Work required
Only the pictures are to be left out; write out the rest of the data exactly.

Data provided

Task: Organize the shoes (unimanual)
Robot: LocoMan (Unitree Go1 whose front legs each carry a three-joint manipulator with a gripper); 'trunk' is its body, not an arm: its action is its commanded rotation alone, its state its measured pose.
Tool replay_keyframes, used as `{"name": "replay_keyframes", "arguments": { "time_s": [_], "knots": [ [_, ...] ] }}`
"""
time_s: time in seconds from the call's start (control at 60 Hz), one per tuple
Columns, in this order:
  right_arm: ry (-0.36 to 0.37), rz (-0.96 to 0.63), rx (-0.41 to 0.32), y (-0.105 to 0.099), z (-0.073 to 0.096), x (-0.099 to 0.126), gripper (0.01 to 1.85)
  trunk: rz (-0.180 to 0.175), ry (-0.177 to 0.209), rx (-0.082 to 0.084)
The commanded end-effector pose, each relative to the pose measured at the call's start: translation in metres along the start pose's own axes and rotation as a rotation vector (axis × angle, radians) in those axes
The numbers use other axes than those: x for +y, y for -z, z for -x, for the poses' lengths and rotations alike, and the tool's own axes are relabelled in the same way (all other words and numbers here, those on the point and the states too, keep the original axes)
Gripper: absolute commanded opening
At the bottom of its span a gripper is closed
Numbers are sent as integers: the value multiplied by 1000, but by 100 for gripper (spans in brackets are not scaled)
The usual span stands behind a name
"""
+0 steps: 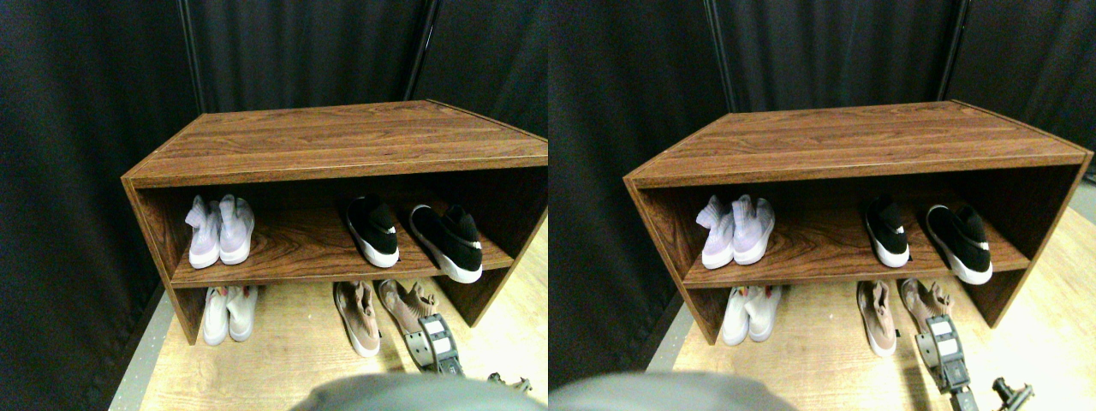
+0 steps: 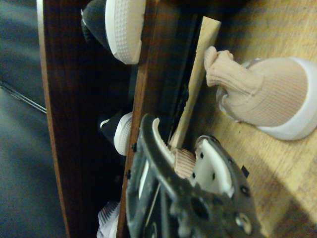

Expected answer
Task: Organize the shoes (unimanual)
Robot: LocoMan (Unitree Go1 whose front legs each carry a three-joint manipulator with a gripper); 'trunk' is its body, not an arm: its action is its commanded rotation alone, its state its measured pose.
Tool replay_keyframes, used as `{"name": "replay_keyframes", "arguments": { "time_s": [_], "knots": [ [_, ...] ] }}`
"""
time_s: time in seconds from the call's start (control at 60 Hz), one per tuple
Columns, in this order:
  right_arm: ry (-0.36 to 0.37), rz (-0.96 to 0.63), rx (-0.41 to 0.32), y (-0.105 to 0.099), z (-0.073 to 0.096), x (-0.099 to 0.126), gripper (0.01 to 1.85)
  trunk: rz (-0.180 to 0.175), ry (-0.177 to 0.209), rx (-0.082 to 0.084)
The commanded end-effector pose, each relative to the pose measured at the call's start: translation in metres along the start pose's own axes and rotation as a rotation vector (axis × angle, radians) in those axes
The numbers use other axes than those: x for +y, y for -z, z for -x, for the poses' lengths and rotations alike, and the tool's own axes are relabelled in the same way (all other words and numbers here, those on the point and the states too, keep the original axes)
Gripper: absolute commanded opening
At the bottom of its span a gripper is closed
Numbers are sent as integers: the value multiplied by 1000, but by 100 for gripper (spans in brackets are not scaled)
The usual span stands behind a name
"""
+0 steps: 
+0 steps: 

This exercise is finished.